Many times we hear the claim made about

  DATA = CODE
or
 (NOT (EQUAL? DATA CODE))

See DataAndCodeAreTheSameThing or DataAndCodeAreNotTheSameThing.

Whether or not data and code are the same or not depends on how they are used. In many contexts--a HomoiconicLanguage, a UniversalTuringMachine--they are the same (or at least isomorphic); in many other contexts they aren't the same at all. (And in some contexts, the SeparationOfDataAndCode is considered a good thing for security reasons; it ought to annoy users that when they read their email their computer gets infected with a virus or other malware).

This argument seems to assume its conclusion.


{Perhaps one shouldn't try to "execute" email, regardless of whether code is data or not. In other words, don't execute anything unless you know where it came from. By the way, why do we need yet another page on this topic? If you want to talk about security, then create a security-related topic.}

I thought page tried to synthesize the consensus on the subject in DocumentMode. If we agree that a reasonable consensus is reflected by this title (many people already expressed this idea in the related pages, and convincing arguments to the contrary have not been produced), than the existing pages suffer from inappropriate titles. DataAndCodeAreTheSameThing and DataAndCodeAreNotTheSameThing presuppose the conclusion in title. If the logical synthesis is that DataEqualsCodeDependsOnContext, then I think this is a much better title. The security issues were used just as an example.

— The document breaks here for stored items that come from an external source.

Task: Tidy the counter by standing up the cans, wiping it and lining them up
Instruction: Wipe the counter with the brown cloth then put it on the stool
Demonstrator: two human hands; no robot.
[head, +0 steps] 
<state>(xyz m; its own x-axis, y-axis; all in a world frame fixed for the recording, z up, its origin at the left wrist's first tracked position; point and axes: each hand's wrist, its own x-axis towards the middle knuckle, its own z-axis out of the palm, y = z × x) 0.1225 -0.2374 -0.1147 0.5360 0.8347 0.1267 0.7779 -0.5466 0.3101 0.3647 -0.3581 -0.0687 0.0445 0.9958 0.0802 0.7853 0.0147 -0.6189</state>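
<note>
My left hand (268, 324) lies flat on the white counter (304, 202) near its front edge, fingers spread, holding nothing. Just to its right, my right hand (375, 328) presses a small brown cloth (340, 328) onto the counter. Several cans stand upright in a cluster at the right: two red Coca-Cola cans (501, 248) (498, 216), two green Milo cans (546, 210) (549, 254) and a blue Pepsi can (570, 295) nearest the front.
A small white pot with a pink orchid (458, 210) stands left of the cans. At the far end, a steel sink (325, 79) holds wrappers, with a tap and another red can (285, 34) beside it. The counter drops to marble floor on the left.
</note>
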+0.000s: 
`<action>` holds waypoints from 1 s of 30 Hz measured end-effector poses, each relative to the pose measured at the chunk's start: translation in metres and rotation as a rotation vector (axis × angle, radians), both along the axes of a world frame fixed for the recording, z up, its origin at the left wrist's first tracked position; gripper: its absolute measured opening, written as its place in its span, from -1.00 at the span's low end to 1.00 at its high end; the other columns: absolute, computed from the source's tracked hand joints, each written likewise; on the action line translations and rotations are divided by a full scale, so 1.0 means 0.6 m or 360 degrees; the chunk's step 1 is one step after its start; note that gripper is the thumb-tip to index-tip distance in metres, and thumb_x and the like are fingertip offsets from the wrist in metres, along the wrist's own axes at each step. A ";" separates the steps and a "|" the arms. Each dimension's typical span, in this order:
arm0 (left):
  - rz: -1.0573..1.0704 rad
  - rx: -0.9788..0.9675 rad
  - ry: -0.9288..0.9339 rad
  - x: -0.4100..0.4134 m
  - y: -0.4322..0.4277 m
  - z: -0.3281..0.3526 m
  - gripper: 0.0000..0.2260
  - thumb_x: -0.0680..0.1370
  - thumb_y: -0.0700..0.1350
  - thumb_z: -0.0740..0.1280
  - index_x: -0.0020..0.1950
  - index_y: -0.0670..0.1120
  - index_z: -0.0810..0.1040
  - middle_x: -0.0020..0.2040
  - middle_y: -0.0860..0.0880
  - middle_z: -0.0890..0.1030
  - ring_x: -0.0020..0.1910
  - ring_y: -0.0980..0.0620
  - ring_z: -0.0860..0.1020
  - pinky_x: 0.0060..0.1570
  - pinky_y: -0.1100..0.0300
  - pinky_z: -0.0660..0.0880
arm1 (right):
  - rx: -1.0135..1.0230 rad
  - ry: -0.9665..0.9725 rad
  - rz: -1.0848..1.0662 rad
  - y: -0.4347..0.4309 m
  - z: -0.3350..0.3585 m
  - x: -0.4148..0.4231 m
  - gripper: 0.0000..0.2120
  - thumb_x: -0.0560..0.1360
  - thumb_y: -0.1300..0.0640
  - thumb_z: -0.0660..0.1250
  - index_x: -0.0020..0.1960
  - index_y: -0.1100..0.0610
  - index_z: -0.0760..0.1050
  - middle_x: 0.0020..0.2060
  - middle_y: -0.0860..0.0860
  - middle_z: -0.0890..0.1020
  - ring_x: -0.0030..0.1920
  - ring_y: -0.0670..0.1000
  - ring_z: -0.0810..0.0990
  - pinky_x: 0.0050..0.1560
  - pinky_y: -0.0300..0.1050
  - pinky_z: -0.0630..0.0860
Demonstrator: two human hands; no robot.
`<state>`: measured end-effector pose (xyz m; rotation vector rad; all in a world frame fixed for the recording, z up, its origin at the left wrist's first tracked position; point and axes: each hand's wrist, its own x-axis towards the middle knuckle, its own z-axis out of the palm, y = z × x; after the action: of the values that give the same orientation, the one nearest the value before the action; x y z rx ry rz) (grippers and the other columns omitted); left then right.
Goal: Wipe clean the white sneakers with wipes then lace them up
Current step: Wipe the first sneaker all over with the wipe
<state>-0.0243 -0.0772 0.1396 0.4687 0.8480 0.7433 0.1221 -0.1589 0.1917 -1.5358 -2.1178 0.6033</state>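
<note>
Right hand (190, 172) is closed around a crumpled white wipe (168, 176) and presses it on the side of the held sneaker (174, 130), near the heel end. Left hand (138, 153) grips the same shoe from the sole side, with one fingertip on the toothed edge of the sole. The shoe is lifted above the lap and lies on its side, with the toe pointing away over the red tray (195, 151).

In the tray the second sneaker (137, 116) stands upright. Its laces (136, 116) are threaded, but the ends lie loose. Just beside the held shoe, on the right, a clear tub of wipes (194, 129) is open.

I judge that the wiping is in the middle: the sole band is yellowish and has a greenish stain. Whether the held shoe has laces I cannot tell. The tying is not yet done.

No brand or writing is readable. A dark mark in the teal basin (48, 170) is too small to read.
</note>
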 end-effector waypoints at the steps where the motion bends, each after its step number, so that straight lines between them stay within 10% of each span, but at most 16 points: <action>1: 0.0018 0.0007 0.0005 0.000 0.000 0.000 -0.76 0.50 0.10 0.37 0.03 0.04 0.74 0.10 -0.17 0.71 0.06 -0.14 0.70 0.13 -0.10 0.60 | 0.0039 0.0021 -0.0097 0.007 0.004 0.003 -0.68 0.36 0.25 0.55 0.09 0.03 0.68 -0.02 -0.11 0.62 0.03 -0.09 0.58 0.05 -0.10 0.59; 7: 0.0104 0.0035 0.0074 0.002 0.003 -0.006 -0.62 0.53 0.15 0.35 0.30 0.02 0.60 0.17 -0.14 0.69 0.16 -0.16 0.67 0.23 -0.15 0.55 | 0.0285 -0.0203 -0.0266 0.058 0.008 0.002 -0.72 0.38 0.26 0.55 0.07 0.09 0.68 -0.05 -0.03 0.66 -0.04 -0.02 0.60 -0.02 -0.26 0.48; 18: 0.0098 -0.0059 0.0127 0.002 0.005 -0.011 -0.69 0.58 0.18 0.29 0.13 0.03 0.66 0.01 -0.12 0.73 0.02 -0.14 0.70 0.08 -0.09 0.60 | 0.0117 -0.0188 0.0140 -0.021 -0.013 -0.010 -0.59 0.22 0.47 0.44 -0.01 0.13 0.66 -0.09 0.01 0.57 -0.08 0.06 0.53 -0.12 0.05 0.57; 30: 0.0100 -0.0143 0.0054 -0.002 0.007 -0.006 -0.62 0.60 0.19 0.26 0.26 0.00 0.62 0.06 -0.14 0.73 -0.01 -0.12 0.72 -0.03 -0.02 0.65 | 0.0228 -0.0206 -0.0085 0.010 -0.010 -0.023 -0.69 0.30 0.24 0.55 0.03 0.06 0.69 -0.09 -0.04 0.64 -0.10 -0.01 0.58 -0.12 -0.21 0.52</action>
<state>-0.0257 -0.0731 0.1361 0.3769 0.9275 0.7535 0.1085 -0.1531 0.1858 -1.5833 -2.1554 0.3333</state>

When you say that in some contexts data "are the same (or at least isomorphic)", you borrow a precise mathematical term. I'm not aware of anybody who constructed a useful isomorphism between code and data, not even in HomoIconic? languages. Everybody should know from StructureAndInterpretationOfComputerPrograms that all data can be encoded (represented) as code (or lambda forms to be more precise), and obsviously all code is encoded as data (even in non-homoiconic languages), but the question remains whether such encodings have the properties that mathematicians associate with the concept of "isomorphism" -- bijective function preserving some algebraic structure. If anybody knows a particular isomorphism please post a link here. --CostinCozianu

Well, "isomorphism" also means "A similarity in form" in biology and "a close similarity in the crystalline structure of two or more substances of similar chemical structure" in chemistry. But in general I agree with Costin. When you say "up to an isomorphism", the assumption is you're talking mathematically, and this is not a mathematical isomorphism (though I wonder if one could look at the denotational semantics for Scheme and come up with a useful isomorphism to lists under car/cdr/cons and compositions thereof). Better to stay away from technical terms if we're not going to use them for their defined meanings. -- JonathanTang


Unless you can prove the two value-spaces are distinct by some firm, deductive, boolean property, issues of 'isomorphism' are rather moot - or, rather, you'll have failed to prove that 'identity' is not already correct mathematical isomorphism. So the important question is: given a particular context (e.g. a programming language) how are 'data' and 'code' to be formally distinguished?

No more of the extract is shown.